Его голова, очевидно, была переполнена вопросами, но он задал один:
– Так… ты больна? Я имею в виду на данный момент?
– Нет. Мой консультант сказала, что у меня пока нет симптомов, но я по опыту знаю, что можно убедить себя в том, что они есть, если достаточно внимательно присматриваться. Каждый раз, когда я спотыкаюсь обо что-то, я думаю, что у меня проблемы с координацией. Каждый раз, когда я забываю список покупок или раздражаюсь на кого-нибудь, я думаю – вот оно. Но мой врач говорит, что это просто тревожность.

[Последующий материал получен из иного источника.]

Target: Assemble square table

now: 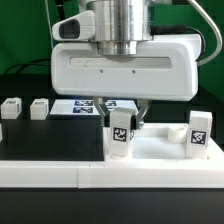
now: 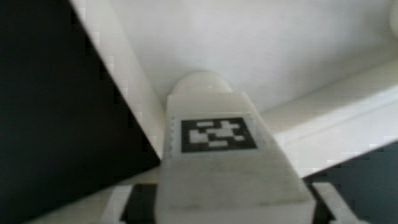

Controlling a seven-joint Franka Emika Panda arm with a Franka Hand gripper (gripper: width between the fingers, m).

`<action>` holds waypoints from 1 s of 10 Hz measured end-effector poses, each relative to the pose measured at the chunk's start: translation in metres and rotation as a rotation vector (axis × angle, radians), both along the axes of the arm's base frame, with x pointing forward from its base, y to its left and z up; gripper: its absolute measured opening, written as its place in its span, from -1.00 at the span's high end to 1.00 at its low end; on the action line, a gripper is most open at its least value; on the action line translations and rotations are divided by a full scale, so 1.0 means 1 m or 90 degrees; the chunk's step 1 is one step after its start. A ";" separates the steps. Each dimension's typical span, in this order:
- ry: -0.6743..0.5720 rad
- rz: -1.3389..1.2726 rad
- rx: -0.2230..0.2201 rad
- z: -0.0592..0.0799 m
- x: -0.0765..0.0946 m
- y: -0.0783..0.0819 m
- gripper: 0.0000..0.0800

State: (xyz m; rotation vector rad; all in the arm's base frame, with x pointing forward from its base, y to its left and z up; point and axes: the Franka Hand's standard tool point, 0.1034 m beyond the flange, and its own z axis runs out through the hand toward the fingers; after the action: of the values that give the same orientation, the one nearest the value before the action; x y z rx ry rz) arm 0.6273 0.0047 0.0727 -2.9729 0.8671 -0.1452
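Note:
My gripper is shut on a small white leg with a black-and-white tag and holds it upright on the white square tabletop slab. In the wrist view the leg stands between my fingers over the slab, close to its raised rim. A second leg stands upright on the slab at the exterior view's right. Two more legs lie loose on the black table at the exterior view's left.
The marker board lies flat behind the slab. A long white rail runs across the front of the exterior view. The black table surface shows beside the slab's edge in the wrist view.

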 end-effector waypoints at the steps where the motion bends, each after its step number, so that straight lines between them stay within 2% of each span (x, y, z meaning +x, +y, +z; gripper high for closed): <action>1: 0.006 -0.127 0.002 0.001 -0.002 0.000 0.28; 3: 0.012 -0.444 0.037 -0.002 -0.003 -0.001 0.28; 6: 0.023 -0.703 0.085 -0.002 -0.003 0.002 0.27; 9: 0.021 -0.681 0.083 -0.002 -0.003 0.002 0.27; 10: -0.002 -0.554 0.070 -0.002 -0.001 -0.002 -0.31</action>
State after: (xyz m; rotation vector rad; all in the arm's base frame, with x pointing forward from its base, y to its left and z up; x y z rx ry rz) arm 0.6259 0.0030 0.0704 -2.2806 2.0080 -0.1146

– Понятно. – Я видела, как напряженно работал его мозг, пытаясь придумать ответ. Я чувствовала себя так же, когда мама сказала мне о своей болезни. Он хочет найти решение. Но вскоре он поймет, что эта конкретная проблема нерешаема.
– Ты говоришь, что лекарства нет, но, может быть, его ищут? Медицинские открытия совершаются каждый день, так что ты, вполне вероятно, можешь и не дойти до той стадии, на которой сейчас твоя мама?
Это единственная надежда, которая у меня осталась, о которой я постоянно читаю. Но лекарство, которое однажды положит этому конец, остается иллюзией.
– Это возможно. Исследования проводятся по всему миру. Я постоянно читаю о значительных прорывах в этом направлении. – Тем не менее я понимала, что не могу оставить его на этой обнадеживающей ноте. – Несмотря на это, Адам, пока что не существует даже таблеток, которые могли бы замедлить развитие болезни. Только препараты, которые борются с симптомами. Но не с самой болезнью.
Я знала, что последует еще сотня вопросов, но в данный момент единственным, что осталось во взгляде Адама, было желание успокоить меня, прикоснуться ко мне и обнять меня, с тем чтобы разделить эту тяжесть со мной. Но это был подходящий момент, чтобы быть откровенной с ним во всем.